(Karen Freeman, Headline USA) The Jewish dean of the law school at the University of California, Berkeley—considered to be one of the wokest college campuses in the nation—was the latest high-profile liberal to express shock over the growing wave of anti-Semitism on the radical Left.
In an op-ed Sunday for the Los Angeles Times, Erwin Chemerinsky—a constitutional law scholar who previously worked as an attorney in the Justice Department’s Civil Rights Division—voiced his dismay over the many student rallies celebrating Hamas’s Oct. 7 terrorist attack on Israel.
“I am a 70-year-old Jewish man, but never in my life have I seen or felt the antisemitism of the last few weeks,” the Chicago native began.
He noted there had been at least one personal attack on him after a member of the Berkeley community reportedly posted a photo on Instagram with the caption, “Erwin Chemerinsky has taken an indefinite sabbatical from Berkeley Law to join the I.D.F.,” referencing the Israeli army.
Celebrations of the Hamas attack and rallies protesting Israel’s retaliation sprang up all over the world—from college campuses to the streets of New York City, London and Paris. The student organization Students for Justice in Palestine proclaimed the massacre as an “historic win.”
College professors from such prestigious Ivy League universities as Yale and Columbia also celebrated the attack and condemned Israel striking back.
Chemerinsky said that while he understoond the initial hesitancy of campus administrators to speak out, it was no longer acceptable to remain silent.
“Students have the right to say very offensive and even hateful things, but school administrators—deans, presidents and chancellors—have free speech rights too,” he wrote. “They must exercise them and take a stand even if it will offend some and subject them to criticism.”

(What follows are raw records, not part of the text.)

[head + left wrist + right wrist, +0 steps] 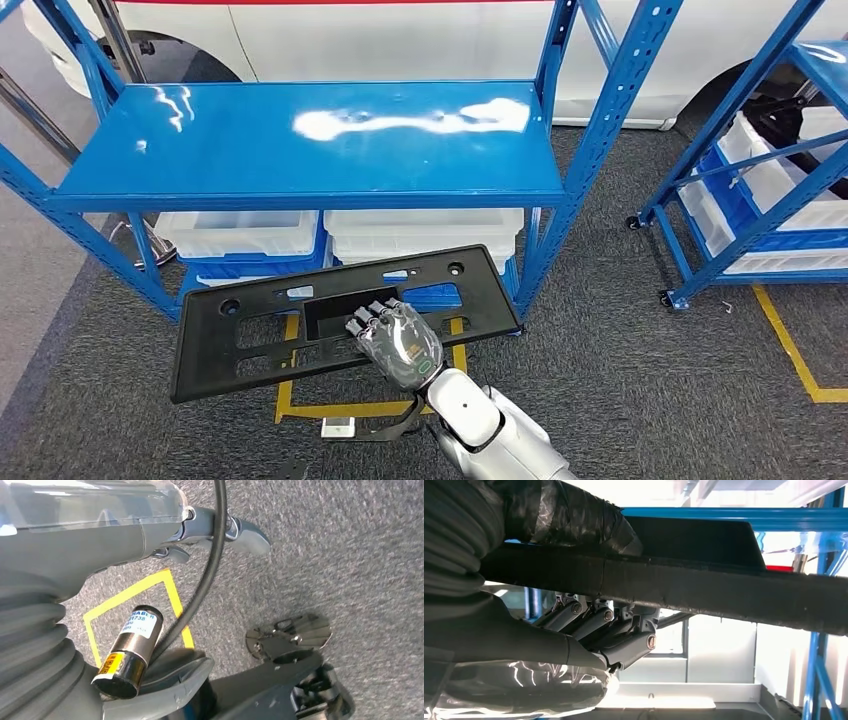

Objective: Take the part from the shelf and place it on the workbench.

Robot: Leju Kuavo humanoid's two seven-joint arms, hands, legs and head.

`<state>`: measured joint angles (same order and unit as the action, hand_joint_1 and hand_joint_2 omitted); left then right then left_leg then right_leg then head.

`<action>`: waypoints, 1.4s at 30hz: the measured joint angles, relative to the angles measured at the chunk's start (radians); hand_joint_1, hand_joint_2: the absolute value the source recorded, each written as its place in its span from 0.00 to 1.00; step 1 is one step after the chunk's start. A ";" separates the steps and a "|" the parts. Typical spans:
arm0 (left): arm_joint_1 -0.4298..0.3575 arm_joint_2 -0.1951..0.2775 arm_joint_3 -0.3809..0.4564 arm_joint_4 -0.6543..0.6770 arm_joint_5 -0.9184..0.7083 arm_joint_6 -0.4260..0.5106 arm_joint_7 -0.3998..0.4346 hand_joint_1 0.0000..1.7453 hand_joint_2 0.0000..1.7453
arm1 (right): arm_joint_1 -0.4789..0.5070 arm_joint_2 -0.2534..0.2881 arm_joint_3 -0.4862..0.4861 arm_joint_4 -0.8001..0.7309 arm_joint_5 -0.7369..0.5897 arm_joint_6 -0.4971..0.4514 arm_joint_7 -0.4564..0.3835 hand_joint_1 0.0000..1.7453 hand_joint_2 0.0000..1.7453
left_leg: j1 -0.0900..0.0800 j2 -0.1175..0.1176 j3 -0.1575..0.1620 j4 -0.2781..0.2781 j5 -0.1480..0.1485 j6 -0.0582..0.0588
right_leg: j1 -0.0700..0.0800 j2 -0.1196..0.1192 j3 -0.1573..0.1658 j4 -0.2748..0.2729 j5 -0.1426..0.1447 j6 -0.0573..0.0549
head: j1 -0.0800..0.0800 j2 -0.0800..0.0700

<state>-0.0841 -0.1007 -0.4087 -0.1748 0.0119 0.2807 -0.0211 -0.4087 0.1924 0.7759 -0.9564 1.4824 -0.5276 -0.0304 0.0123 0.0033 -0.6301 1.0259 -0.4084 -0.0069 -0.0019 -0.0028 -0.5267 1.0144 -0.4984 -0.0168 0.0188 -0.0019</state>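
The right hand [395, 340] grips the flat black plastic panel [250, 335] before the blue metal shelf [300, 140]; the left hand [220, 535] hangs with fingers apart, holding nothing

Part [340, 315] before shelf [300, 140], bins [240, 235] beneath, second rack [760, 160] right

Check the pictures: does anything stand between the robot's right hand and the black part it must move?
No. The right hand already grips the black part, its fingers wrapped around the edge, holding the part clear in front of the blue shelf. The workbench is not in view, so that path cannot be judged.
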 joint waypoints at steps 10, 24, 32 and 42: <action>0.006 0.007 -0.001 0.002 0.000 0.000 -0.001 0.00 1.00 | 0.020 0.002 -0.012 -0.036 0.005 0.023 0.000 0.99 1.00 | 0.001 -0.002 0.078 0.101 -0.102 -0.017 | -0.003 -0.007 -0.119 0.023 0.083 -0.006 | -0.002 0.000; 0.009 0.009 -0.001 0.004 -0.002 -0.002 0.000 0.00 1.00 | 0.045 -0.007 -0.044 -0.069 0.014 0.045 0.000 0.99 1.00 | -0.003 0.003 0.017 -0.004 -0.020 0.034 | -0.003 0.002 -0.128 0.231 -0.024 0.030 | -0.001 0.000; 0.010 0.010 -0.002 0.005 -0.003 -0.002 0.000 0.00 1.00 | 0.047 -0.006 -0.050 -0.087 0.018 0.051 0.000 0.99 1.00 | -0.005 -0.002 -0.013 0.000 0.012 -0.005 | 0.005 0.000 0.006 -0.013 0.001 -0.004 | -0.001 0.000; 0.008 0.013 -0.003 0.006 -0.003 -0.001 0.004 0.00 1.00 | 0.062 -0.004 -0.060 -0.093 0.021 0.059 0.000 0.99 1.00 | 0.003 -0.007 0.081 0.088 -0.098 -0.029 | -0.001 -0.007 -0.119 0.018 0.082 -0.007 | -0.003 0.000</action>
<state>-0.0758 -0.0882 -0.4112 -0.1690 0.0092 0.2792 -0.0168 -0.3469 0.1879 0.7163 -1.0497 1.5038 -0.4685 -0.0305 0.0158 -0.0041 -0.5487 1.1141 -0.5067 -0.0358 -0.0033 -0.0095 -0.6458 1.0319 -0.4168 -0.0237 0.0156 -0.0019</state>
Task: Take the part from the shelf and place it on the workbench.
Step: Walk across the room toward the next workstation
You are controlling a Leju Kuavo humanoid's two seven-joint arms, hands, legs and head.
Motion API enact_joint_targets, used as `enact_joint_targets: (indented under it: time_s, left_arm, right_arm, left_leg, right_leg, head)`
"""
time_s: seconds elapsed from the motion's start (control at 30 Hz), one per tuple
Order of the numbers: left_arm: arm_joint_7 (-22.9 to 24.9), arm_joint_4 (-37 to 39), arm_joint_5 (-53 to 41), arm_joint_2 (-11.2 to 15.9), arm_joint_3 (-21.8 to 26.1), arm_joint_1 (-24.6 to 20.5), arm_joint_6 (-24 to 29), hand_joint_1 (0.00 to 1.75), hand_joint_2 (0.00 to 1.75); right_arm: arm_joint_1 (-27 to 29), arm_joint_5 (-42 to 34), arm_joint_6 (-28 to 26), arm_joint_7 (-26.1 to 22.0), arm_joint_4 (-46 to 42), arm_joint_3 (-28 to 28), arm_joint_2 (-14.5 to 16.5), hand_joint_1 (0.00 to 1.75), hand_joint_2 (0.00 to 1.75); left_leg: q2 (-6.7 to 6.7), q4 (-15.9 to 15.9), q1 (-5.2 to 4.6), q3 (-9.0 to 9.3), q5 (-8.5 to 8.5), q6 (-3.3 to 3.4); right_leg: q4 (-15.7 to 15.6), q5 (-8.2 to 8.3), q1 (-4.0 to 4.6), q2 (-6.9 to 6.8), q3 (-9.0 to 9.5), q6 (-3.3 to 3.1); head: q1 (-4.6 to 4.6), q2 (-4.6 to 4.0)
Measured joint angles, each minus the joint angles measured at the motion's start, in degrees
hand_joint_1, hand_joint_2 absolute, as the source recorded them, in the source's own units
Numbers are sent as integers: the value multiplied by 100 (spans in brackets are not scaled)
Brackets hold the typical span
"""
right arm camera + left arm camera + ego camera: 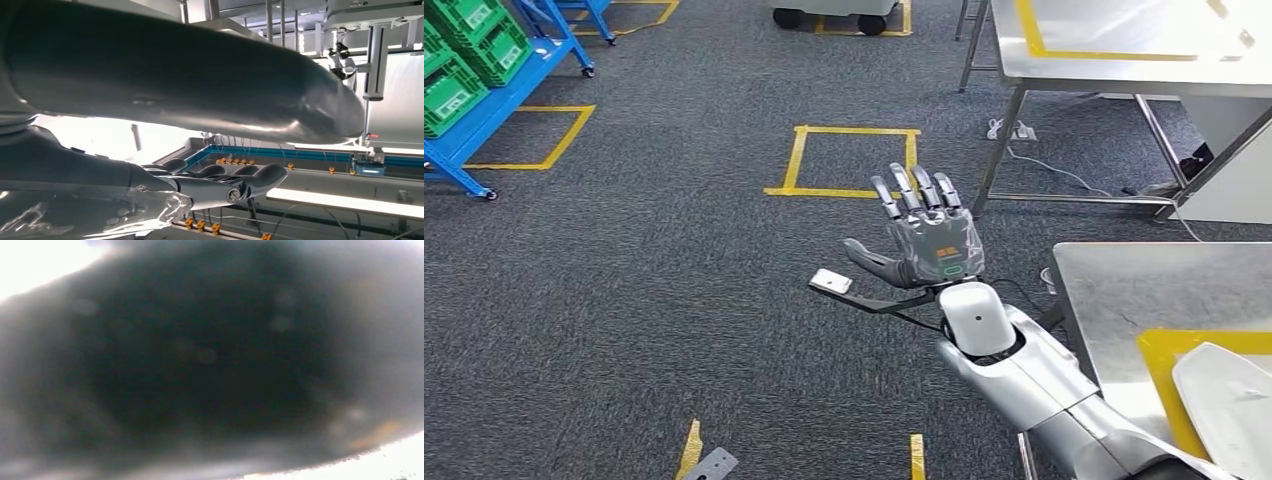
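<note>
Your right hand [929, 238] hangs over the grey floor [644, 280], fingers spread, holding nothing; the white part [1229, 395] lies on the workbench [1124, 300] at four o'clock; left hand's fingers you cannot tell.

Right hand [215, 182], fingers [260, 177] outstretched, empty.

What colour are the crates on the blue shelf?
Green, seen best in the head view: the crates sit on the shelf.
</note>
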Motion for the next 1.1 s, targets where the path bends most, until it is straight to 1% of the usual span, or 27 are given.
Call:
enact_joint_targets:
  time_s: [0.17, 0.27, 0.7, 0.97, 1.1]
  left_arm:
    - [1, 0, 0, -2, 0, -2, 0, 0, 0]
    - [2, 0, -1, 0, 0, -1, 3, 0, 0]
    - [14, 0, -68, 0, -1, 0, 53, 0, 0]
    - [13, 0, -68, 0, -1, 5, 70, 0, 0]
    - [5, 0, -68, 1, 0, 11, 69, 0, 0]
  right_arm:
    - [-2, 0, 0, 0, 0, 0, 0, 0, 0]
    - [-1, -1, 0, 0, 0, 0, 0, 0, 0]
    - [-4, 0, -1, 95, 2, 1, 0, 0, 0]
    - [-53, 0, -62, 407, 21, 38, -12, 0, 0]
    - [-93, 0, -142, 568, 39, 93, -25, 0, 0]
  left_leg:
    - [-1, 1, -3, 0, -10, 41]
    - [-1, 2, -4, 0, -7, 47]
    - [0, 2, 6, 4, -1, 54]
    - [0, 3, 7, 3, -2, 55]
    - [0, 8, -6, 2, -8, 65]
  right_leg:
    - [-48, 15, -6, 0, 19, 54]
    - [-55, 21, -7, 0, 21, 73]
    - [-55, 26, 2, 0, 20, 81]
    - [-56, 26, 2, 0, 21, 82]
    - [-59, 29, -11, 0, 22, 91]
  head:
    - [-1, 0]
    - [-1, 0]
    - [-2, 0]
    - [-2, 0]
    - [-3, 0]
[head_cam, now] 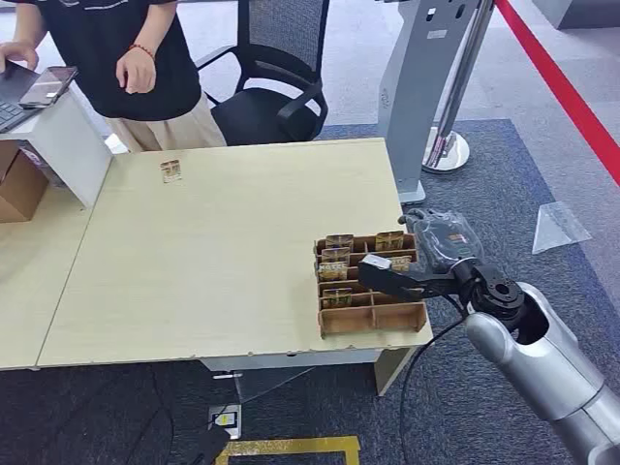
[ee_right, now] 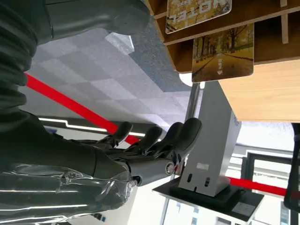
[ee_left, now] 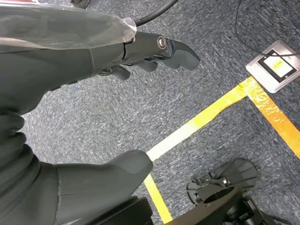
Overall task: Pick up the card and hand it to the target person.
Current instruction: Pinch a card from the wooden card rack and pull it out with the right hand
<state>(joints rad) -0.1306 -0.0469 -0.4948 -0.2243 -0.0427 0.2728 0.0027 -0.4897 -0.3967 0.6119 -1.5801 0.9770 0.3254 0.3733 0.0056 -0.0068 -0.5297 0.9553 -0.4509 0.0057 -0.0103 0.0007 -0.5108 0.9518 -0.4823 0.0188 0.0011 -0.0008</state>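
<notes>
Head view first: we see a pale wooden table (head_cam: 219, 252) on dark blue-grey carpet (head_cam: 511, 203), with light floor beyond. A black office chair (head_cam: 281, 73) stands behind the table, a grey kiosk stand (head_cam: 424, 68) sits off the far right corner, and a red barrier tape (head_cam: 563, 87) runs diagonally across the right side. Yellow floor tape (head_cam: 293, 448) shows below the near edge. A person (head_cam: 139, 58) in a black top stands at the far left, 1 hand on a laptop (head_cam: 15, 92).

At the table's near right corner sits a brown slotted rack (head_cam: 371, 286) holding cards upright on edge. We count about 5 in the head view, their faces toward the robot and their long axes across the rack; some may be hidden. In the right wrist view 2 cards show, 1 with an autumn-tree picture (ee_right: 222, 51). A small card-like item (head_cam: 170, 171) lies flat on the far left of the table.

The right hand (head_cam: 398, 276) reaches over the rack's right side, fingers (ee_right: 169, 138) spread apart from the thumb, holding nothing. The left hand (ee_left: 106, 108) hangs over the carpet, wide open and holding nothing.
</notes>
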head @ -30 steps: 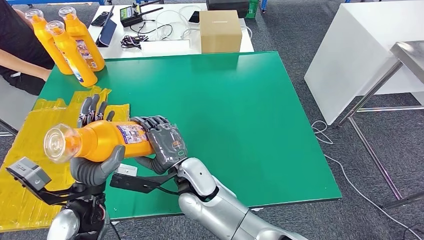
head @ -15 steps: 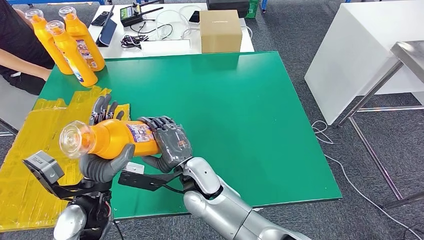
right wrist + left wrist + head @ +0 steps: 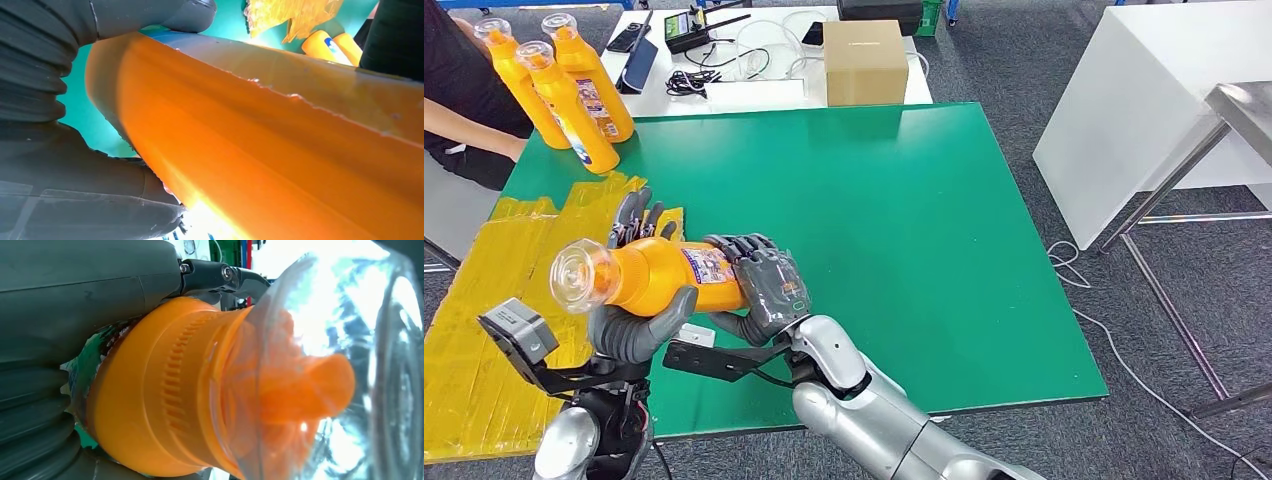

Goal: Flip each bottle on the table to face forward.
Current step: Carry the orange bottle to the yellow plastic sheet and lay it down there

It remains to be seen whether the growing rift between liberal Jews and their anti-Semitic counterparts will impact Democrat party politics in the upcoming election cycle.
Chemerinsky, for one, made a point of sniping at conservative Israeli Prime Minister Benjamin Netanyahu, even while bemoaning the attacks on other Jews.
“Of course, criticism of the Israeli government is not antisemitism, any more than criticizing the policies of the United States government is anti-American,” he insisted.
“I strongly oppose the policies of the Netanyahu government, favor full rights for Palestinians, and believe that there must be a two-state solution,” he continued. “But if you listen to what is being said on college campuses now, some of the loudest voices are not advocating for a change in Israeli policies, but are calling for an end to Israel.”
His reticence notwithstanding, some proponents of intellectual freedom were hopeful that the shock of seeing how leftist rhetoric had radicalized students into Nazis might be the catalyst for much needed change in academia, where a dangerous degree of groupthink has taken root since the 1960s.
“Virtually every law school has courses of critical racial studies. Query how much of that curriculum focuses on anti-semitism?” wrote Josh Blackman, a Jewish constitutional law professor at the South Texas College of Law Houston and scholar at the Cato Institute, reacting to Chemerinsky’s op-ed in an essay for Reason magazine.
“Every law school has a DEI department. Query how much of that programming focuses on anti-semitism?” Blackman continued. “I suspect the answer to both questions is very little.”
Blackman said he witnessed the Left’s mob mentality firsthand in 2018 when attempting to give a speech for the Federalist Society at the City University of New York.
Despite having had grandparents who were Holocaust survivors, he was accused of being both a white supremacist and a Nazi because he had written dissenting legal opinions concerning the Obama administration’s controversial immigration and health-care policies.
“Those at the top of the oppression pyramid can dictate the terms of engagement for those at the bottom of the pyramid,” he said of the Left’s warped intersectional taxonomy.
“I was inserted somewhere in the middle of that pyramid, but still, my role was constrained,” he added. “Anti-semitism simply does not matter enough when other, more oppressed people, are being victimized.”
Even the White House has refused to specifically condemn pro-Hamas protestors as “extremists,” despite Jewish students being harassed and made to feel unsafe on college campuses.
Yet, conservatives on college campuses have long voiced their own alarm over the growing level of intolerance for ideological diversity. That often has entailed disruptive or even violent protests of visiting guest speakers, with the tacit approval—or, sometimes, overt participation—of faculty and administrators.
In 2017, hundreds protested and nine were arrested during a visit to Berkeley by Jewish conservative personality Ben Shapiro.
Chemerinsky, who had been appointed the law-school dean four months prior, wrote an ambivalent op-ed piece that struck a somewhat familiar refrain, calling on campus officials to condemn as “hate speech” the thing with which he happened to disagree at the time.
“Although speakers have a right to express hateful messages on campus, that does not mean that campus officials should silently tolerate such speech,” he wrote. “It is important that campus officials denounce hate when it occurs and explain why it is inconsistent with the type of community we desire.”
Headline USA’s Ben Sellers contributed to this report.